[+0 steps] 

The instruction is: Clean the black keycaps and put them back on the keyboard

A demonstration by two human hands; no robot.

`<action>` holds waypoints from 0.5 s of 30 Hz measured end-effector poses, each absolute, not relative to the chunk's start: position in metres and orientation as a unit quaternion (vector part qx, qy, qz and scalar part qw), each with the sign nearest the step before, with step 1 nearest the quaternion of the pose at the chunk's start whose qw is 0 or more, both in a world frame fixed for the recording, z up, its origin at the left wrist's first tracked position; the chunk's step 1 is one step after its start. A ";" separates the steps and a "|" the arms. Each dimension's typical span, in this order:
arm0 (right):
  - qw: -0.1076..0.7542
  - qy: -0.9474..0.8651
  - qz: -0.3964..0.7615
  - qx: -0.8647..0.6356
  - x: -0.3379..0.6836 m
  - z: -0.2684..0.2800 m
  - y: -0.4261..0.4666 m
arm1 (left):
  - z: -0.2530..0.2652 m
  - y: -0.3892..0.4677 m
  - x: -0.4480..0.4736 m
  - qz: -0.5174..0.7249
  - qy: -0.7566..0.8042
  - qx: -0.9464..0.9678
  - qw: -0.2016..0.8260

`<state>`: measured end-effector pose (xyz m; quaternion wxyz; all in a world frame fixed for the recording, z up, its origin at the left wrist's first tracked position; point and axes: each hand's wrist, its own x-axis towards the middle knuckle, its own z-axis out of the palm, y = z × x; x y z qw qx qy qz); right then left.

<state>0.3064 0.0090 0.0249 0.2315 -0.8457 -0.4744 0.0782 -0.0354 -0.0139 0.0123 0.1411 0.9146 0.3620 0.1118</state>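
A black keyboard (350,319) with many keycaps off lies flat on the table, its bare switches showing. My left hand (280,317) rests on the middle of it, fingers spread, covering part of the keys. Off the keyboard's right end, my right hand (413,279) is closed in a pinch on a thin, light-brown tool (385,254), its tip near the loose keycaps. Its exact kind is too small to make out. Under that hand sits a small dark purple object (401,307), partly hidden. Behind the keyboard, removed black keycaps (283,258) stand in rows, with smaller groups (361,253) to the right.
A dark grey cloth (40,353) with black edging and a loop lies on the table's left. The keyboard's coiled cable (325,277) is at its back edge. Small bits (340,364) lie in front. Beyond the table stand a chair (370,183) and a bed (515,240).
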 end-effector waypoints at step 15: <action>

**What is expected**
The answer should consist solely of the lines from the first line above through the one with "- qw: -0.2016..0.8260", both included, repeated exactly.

**Output for this task**
[+0 steps] 

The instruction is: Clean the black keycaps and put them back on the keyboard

A demonstration by two human hands; no robot.

`<action>` holds waypoints from 0.5 s of 30 Hz measured end-effector poses, each absolute, not relative to the chunk's start: position in metres and orientation as a unit quaternion (vector part qx, qy, qz and scalar part qw), each with the sign nearest the step before, with step 1 nearest the quaternion of the pose at the chunk's start whose qw is 0 or more, both in a world frame fixed for the recording, z up, its origin at the left wrist's first tracked position; the chunk's step 1 is one step after its start. A ";" separates the steps and a "|" the arms. Each dimension's typical span, in this order:
arm0 (right):
  - qw: -0.1076..0.7542
  - qy: -0.9474..0.8651
  - qz: -0.3964..0.7615
  - qx: -0.8647..0.6356
  - x: -0.3379..0.6836 m
  - z: -0.2684..0.2800 m
  - y: -0.4261..0.4666 m
arm1 (left):
  - z: -0.2530..0.2652 m
  - y: -0.3892..0.4677 m
  - x: -0.4480..0.4736 m
  - qz: -0.5174..0.7249
  - qy: -0.7566..0.8042
  - qx: -0.9464..0.9678
  - qw: -0.2016..0.8260

This answer has been written out in full.